*WORK REQUIRED*
Look through the listing below for the string "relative". Show each line where it occurs.

*DATA FOR THIS TASK*

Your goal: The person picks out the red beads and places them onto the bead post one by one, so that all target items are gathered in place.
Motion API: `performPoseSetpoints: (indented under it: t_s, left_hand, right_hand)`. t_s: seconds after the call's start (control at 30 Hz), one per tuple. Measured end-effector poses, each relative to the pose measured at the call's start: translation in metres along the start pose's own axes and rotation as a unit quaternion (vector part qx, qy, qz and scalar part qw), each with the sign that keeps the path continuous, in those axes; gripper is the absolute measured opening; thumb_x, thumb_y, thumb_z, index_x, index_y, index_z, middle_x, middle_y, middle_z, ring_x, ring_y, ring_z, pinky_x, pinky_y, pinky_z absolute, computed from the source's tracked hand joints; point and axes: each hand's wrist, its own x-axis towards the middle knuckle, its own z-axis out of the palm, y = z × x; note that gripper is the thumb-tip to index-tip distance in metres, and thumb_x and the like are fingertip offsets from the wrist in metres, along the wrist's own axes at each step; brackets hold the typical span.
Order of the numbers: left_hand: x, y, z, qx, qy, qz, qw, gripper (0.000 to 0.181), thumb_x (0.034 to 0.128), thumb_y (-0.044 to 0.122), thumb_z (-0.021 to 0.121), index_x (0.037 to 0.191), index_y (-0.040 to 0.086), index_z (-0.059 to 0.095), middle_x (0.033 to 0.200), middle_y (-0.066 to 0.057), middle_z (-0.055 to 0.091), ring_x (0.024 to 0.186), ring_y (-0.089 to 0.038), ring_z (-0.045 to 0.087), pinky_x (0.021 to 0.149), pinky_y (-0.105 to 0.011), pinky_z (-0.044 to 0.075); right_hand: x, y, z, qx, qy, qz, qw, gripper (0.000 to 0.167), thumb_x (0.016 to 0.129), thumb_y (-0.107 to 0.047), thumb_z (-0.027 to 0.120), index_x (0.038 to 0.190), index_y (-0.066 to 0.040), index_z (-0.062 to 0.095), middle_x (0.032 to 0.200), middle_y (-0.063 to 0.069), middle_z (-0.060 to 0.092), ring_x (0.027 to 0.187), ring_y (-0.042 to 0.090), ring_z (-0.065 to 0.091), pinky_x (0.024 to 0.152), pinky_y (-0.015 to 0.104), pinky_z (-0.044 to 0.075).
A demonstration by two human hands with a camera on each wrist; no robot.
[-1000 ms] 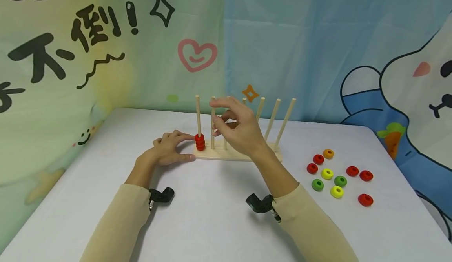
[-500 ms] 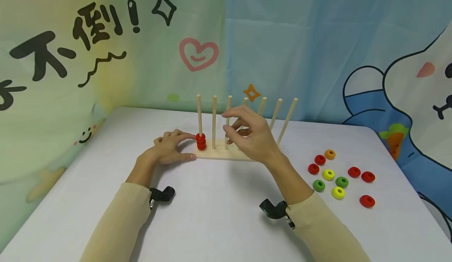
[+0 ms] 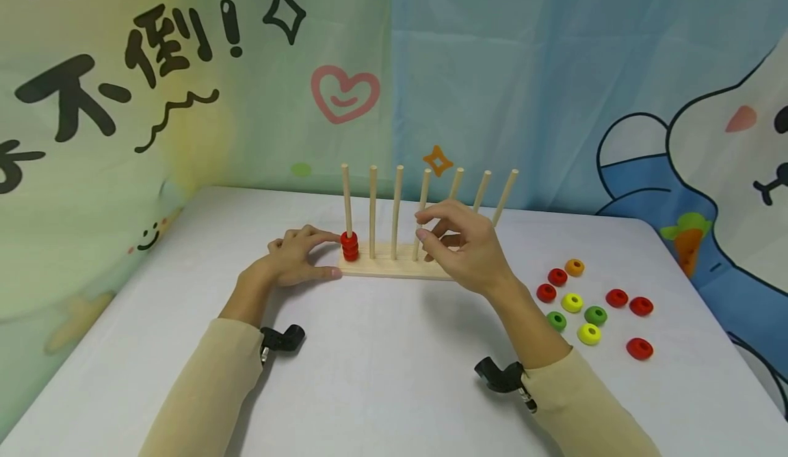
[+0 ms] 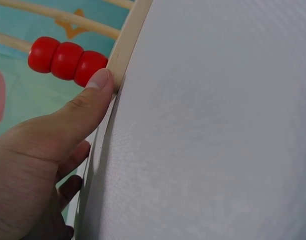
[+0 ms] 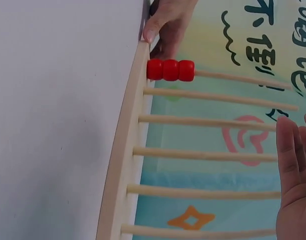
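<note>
"Head camera, starting close: what's there?"

"Two beige sleeves, the left one [image 3: 197, 392] and the right one [image 3: 591, 402], each with a black wrist device, left [image 3: 283, 339] and right [image 3: 501, 377], above a white tabletop [image 3: 382, 388]."

"And past those?"

"Off to the right, loose beads lie flat: five red beads [image 3: 639, 349], two yellow beads [image 3: 589, 334], two green beads [image 3: 596, 315] and, farthest back, one orange bead [image 3: 575, 267]."

"The right hand?"

"The right hand [image 3: 470, 248] is raised over the peg board [image 3: 394, 269], thumb and forefinger bent toward each other with a gap between the tips. I see nothing in its grasp. The tips are by the fourth peg [image 3: 425, 197] from the left; whether they touch it, I can't tell."

"The left?"

"The left hand [image 3: 298, 262] has thumb and forefinger spread in a wide V at the board's left end. Its thumb touches the edge of the base; the left wrist view shows that best. The forefinger reaches beside the red stack [image 3: 349, 246]."

"Which is where?"

"Three red beads threaded on the leftmost of seven upright pegs, down against the base."

"Behind it all?"

"A printed cloth backdrop [image 3: 480, 87] with a pink heart outline [image 3: 317, 94]."
</note>
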Motion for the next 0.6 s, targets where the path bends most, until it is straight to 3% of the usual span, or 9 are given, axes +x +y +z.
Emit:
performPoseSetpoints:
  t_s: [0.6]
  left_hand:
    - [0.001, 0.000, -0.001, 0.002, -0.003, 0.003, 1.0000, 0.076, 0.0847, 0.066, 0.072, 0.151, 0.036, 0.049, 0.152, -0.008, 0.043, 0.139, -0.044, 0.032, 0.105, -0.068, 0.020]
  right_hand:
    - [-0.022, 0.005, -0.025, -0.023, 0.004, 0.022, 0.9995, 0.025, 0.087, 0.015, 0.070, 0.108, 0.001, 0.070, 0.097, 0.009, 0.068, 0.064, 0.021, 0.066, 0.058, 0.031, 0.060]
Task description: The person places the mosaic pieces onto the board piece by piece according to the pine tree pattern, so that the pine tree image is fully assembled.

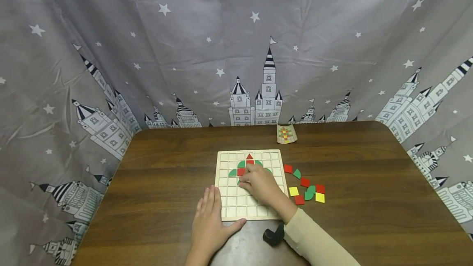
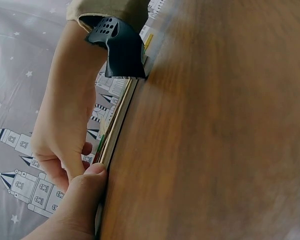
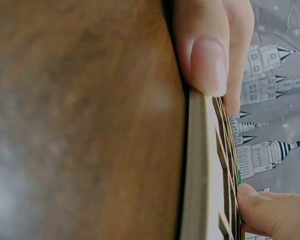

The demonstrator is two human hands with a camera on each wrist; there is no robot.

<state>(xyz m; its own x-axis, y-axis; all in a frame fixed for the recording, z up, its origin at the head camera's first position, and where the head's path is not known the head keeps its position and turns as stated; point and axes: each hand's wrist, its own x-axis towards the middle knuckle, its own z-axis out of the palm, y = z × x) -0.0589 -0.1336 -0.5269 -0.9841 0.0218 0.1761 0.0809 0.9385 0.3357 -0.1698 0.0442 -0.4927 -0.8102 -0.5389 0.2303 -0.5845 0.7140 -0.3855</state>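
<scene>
A pale wooden grid board (image 1: 230,212) lies on the table, with a red triangle (image 1: 249,157), red squares (image 1: 241,172) and green quarter-round pieces (image 1: 232,173) in its upper cells. My right hand (image 1: 262,186) is over the board's middle, fingers bent down at a green piece (image 3: 240,176) pinched at the fingertips, partly hidden by them. At the board's lower left corner rests my left hand (image 1: 210,221), fingers straight along the left side and thumb on the near edge; the left wrist view shows that thumb (image 2: 87,185) against the edge.
Right of the board lie loose red squares (image 1: 304,182), yellow squares (image 1: 320,198) and green pieces (image 1: 297,173). A pattern card (image 1: 286,134) stands at the table's back edge, before a grey castle-print curtain (image 1: 221,32). A black strap piece (image 1: 274,236) is by the right sleeve.
</scene>
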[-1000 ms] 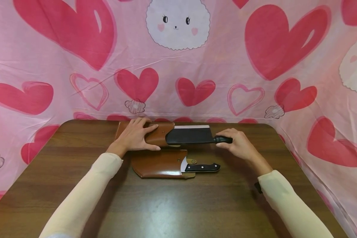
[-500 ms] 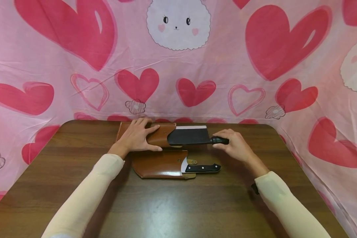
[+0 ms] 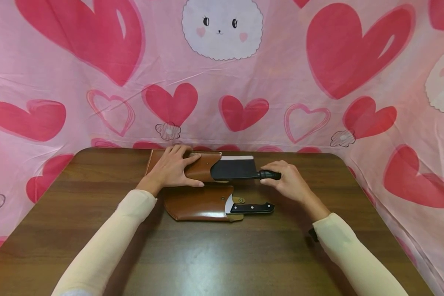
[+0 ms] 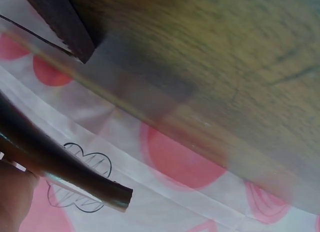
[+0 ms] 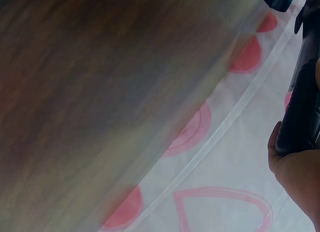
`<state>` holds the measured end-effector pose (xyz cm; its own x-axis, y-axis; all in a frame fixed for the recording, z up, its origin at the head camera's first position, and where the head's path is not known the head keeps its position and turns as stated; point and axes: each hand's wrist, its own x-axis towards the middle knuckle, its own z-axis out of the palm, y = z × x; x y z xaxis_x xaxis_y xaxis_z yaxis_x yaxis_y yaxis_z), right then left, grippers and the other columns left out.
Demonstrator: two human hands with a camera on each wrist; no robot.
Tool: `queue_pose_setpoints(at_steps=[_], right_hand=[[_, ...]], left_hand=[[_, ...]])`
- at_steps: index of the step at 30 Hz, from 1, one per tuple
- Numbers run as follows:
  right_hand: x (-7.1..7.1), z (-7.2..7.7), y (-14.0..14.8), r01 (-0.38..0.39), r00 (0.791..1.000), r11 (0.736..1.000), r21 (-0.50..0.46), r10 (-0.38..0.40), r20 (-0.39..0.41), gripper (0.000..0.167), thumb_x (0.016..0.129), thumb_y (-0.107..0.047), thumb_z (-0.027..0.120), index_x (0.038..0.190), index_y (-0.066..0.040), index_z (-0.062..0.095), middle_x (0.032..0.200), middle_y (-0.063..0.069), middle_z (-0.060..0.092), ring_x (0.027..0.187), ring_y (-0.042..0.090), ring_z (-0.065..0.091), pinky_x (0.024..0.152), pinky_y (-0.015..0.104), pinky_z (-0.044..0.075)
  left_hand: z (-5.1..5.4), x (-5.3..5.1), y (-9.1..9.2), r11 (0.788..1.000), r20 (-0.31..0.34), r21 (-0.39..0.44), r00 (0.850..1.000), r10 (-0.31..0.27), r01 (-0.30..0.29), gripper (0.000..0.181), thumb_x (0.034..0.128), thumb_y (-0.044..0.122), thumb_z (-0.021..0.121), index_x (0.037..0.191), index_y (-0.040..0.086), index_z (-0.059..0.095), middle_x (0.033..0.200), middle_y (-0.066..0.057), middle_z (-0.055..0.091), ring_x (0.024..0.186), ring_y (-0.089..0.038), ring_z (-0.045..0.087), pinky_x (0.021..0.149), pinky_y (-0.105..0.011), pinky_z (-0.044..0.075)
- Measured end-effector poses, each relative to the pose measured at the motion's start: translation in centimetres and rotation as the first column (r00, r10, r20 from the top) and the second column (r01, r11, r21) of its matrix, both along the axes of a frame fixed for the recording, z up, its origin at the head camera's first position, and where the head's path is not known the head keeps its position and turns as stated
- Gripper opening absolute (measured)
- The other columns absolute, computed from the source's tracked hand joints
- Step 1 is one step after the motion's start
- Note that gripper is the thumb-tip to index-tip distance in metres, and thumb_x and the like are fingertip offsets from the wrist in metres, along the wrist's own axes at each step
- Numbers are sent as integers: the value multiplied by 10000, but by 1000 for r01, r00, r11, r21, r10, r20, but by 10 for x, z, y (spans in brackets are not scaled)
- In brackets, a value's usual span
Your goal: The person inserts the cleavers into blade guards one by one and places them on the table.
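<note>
In the head view a black-bladed cleaver (image 3: 234, 169) lies partly inside a brown leather sheath (image 3: 203, 166) at the table's back. My left hand (image 3: 172, 167) rests on that sheath with fingers spread. My right hand (image 3: 290, 179) grips the cleaver's black handle (image 3: 269, 174), also visible as a dark handle (image 5: 300, 109) in the right wrist view. The part of the blade within the leather is hidden. Nearer me, a second brown sheath (image 3: 197, 203) holds a knife whose riveted black handle (image 3: 252, 208) sticks out to the right; neither hand grips it.
The brown wooden table (image 3: 207, 255) has rounded back corners. A pink cloth (image 3: 277, 78) with hearts hangs behind it and along both sides. A small brass snap (image 3: 240, 200) shows on a strap beside the nearer knife's handle.
My right hand has moved left with the cleaver, and less of the blade shows outside the sheath. The left hand and the back sheath have shifted slightly right.
</note>
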<state>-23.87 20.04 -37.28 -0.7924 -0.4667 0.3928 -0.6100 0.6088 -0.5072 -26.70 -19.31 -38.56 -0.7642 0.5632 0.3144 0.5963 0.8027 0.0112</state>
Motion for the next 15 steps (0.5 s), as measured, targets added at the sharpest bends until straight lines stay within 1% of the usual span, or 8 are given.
queue_pose_setpoints(at_steps=[2, 7, 15], right_hand=[[0, 0, -1, 1, 1000, 1000, -5, -1, -3, 363, 818, -142, 866, 1152, -43, 763, 1104, 105, 723, 1024, 273, 635, 838, 454, 512], [1, 1, -4, 5, 1000, 1000, -3, -5, -3, 364, 819, -144, 864, 1155, -43, 762, 1107, 106, 724, 1028, 271, 632, 837, 451, 507], [0, 0, -7, 1, 1000, 1000, -4, -1, -11, 369, 821, -135, 862, 1160, -32, 759, 1111, 104, 726, 1033, 271, 635, 838, 460, 510]], left_hand=[[1, -1, 1, 1000, -4, -8, 1000, 1, -2, 1040, 697, 920, 566, 1463, 216, 580, 1350, -138, 500, 1267, -345, 421, 1035, -538, 325], [2, 0, 2, 1000, 9, -8, 1000, 6, -6, 1033, 700, 912, 573, 1467, 219, 575, 1351, -135, 495, 1264, -341, 419, 1026, -531, 329], [3, -1, 4, 1000, -14, 7, 1000, -2, 2, 1031, 680, 914, 593, 1435, 213, 612, 1345, -147, 504, 1260, -355, 438, 1020, -527, 332]])
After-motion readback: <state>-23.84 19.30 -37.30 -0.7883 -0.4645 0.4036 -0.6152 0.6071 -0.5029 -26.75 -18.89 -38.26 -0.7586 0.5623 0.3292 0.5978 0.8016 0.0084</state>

*EXERCISE OUTPUT*
Motion API: `performPoseSetpoints: (indented under it: t_s, left_hand, right_hand)`. t_s: seconds after the call's start (control at 30 Hz), one per tuple. Measured end-effector poses, each relative to the pose measured at the call's start: translation in metres along the start pose's own axes and rotation as a unit quaternion (vector part qx, qy, qz and scalar part qw), each with the sign that keeps the path continuous, in those axes; gripper is the absolute measured opening; thumb_x, thumb_y, thumb_z, index_x, index_y, index_z, middle_x, middle_y, middle_z, ring_x, ring_y, ring_z, pinky_x, pinky_y, pinky_z absolute, computed from the source's tracked hand joints; point and axes: each hand's wrist, its own x-axis towards the middle knuckle, its own z-axis out of the palm, y = z × x; note that gripper is the thumb-tip to index-tip distance in metres, and thumb_x and the like are fingertip offsets from the wrist in metres, along the wrist's own axes at each step; brackets hold the typical span.
- Measured end-effector poses, each relative to the pose measured at the motion's start: translation in centimetres and rotation as the first column (r00, r10, r20 from the top) and the second column (r01, r11, r21) of its matrix, both along the axes of a frame fixed for the recording, z up, its origin at the head camera's first position, and where the head's path is not known the head keeps its position and turns as stated

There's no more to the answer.